Problem description:
Below are entries. Reproduce exactly the lines between the line holding "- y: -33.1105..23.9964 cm" and the line holding "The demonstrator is", inclusive, and only those.

(Items from a data source)
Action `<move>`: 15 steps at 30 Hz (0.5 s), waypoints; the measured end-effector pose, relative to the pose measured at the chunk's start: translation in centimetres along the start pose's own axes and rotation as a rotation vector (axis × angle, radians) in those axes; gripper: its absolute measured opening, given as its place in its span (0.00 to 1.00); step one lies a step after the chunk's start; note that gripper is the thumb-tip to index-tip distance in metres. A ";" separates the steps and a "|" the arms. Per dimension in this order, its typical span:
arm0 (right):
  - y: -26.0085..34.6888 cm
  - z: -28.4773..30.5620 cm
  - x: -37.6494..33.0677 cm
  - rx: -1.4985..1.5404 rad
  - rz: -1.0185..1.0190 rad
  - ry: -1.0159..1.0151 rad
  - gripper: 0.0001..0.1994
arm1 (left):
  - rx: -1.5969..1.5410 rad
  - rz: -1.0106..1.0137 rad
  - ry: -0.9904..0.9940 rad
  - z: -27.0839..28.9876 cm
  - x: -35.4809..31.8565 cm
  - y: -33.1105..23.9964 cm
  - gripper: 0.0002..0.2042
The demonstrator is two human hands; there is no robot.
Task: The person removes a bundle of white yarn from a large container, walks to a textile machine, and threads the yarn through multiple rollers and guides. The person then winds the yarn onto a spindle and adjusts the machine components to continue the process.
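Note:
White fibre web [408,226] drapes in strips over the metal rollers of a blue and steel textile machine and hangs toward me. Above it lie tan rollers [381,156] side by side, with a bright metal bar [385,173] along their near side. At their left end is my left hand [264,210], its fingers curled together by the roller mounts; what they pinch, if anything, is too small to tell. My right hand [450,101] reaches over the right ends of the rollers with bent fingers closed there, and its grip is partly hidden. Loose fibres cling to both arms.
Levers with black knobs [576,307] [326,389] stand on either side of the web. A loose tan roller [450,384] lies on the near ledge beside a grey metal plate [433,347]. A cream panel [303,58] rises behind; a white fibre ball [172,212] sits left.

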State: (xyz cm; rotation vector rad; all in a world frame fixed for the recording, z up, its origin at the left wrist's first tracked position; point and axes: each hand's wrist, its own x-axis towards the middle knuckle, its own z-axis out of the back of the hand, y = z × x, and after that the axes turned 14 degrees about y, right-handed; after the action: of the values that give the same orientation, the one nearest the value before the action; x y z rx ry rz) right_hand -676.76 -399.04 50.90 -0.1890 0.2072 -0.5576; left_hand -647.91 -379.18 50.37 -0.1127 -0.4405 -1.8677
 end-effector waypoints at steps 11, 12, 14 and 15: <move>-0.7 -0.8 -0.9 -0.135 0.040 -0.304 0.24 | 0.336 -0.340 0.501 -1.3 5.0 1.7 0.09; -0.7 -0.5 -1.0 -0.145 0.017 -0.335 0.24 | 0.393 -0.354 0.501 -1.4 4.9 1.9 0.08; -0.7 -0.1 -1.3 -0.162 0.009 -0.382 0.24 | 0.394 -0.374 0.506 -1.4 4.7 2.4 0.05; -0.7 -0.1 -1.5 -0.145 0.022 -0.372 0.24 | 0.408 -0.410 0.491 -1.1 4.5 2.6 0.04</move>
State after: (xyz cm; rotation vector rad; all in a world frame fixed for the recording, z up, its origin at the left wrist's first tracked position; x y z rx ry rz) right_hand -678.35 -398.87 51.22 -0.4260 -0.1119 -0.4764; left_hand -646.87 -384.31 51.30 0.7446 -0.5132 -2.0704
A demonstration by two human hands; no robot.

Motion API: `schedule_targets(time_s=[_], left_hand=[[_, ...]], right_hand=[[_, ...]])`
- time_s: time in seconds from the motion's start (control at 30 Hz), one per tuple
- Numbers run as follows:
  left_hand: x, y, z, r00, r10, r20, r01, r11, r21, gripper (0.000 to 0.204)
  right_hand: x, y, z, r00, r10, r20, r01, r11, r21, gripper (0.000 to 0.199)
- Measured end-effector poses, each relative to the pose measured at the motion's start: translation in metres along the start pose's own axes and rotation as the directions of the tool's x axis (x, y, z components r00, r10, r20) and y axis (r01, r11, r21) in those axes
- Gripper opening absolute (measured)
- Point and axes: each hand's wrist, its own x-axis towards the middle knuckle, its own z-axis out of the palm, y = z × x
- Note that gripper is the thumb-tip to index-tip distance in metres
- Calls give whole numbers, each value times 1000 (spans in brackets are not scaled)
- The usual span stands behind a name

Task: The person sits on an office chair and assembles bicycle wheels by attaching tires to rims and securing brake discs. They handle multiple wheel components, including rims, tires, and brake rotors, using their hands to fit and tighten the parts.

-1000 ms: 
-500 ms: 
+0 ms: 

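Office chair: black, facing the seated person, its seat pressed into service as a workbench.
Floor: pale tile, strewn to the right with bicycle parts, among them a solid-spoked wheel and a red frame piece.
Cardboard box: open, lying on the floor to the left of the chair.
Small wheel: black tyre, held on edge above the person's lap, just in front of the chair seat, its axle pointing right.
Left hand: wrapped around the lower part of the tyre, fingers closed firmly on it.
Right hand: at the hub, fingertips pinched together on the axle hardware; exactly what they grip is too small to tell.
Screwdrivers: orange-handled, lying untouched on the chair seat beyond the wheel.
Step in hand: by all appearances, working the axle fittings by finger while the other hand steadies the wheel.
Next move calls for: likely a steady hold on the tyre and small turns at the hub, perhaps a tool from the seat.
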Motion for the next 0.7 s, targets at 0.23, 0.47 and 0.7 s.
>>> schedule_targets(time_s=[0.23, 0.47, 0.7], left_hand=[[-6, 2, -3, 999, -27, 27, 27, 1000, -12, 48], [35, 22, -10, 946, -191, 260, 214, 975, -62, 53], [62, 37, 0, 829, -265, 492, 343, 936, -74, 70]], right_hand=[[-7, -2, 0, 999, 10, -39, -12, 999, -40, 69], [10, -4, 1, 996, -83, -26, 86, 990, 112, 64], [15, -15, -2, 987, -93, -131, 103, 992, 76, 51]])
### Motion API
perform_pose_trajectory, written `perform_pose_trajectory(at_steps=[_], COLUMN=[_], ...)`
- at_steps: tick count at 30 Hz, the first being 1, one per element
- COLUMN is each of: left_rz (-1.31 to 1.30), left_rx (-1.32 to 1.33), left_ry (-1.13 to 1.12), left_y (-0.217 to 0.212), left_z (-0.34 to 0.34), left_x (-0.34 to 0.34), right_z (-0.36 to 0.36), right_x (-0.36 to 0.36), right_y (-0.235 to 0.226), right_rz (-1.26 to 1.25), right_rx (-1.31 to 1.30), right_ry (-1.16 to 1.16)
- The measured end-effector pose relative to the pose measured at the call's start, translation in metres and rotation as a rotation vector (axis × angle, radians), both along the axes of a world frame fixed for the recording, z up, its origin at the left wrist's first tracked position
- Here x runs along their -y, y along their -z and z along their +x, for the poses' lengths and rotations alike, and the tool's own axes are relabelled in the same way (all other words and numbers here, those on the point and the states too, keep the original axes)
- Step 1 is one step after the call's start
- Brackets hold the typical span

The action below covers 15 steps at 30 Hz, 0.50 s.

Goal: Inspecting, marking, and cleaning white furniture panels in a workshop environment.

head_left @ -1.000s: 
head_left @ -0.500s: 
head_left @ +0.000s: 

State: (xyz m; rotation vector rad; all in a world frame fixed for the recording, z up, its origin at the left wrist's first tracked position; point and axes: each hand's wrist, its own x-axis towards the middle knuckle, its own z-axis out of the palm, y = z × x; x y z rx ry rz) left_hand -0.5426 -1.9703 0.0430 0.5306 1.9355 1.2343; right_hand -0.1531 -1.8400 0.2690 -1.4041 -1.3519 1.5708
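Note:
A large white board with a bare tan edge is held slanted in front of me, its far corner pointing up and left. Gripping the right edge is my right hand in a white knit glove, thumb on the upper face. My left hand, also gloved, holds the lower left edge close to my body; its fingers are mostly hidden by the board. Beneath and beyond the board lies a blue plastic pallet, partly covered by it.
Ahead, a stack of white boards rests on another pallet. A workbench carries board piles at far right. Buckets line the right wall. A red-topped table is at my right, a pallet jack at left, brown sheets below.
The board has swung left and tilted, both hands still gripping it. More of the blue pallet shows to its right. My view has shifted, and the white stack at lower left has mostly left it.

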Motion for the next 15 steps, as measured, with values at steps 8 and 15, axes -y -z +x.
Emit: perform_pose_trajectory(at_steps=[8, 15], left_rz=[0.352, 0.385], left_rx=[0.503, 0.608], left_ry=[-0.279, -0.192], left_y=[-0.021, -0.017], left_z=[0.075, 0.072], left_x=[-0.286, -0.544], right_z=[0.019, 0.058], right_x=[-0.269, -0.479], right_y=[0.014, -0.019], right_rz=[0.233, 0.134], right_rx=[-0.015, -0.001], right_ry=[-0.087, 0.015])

Problem solution:
  - y: -33.1105..23.9964 cm
  - gripper: 0.0002..0.2042
The demonstrator is two human hands; there is no robot.

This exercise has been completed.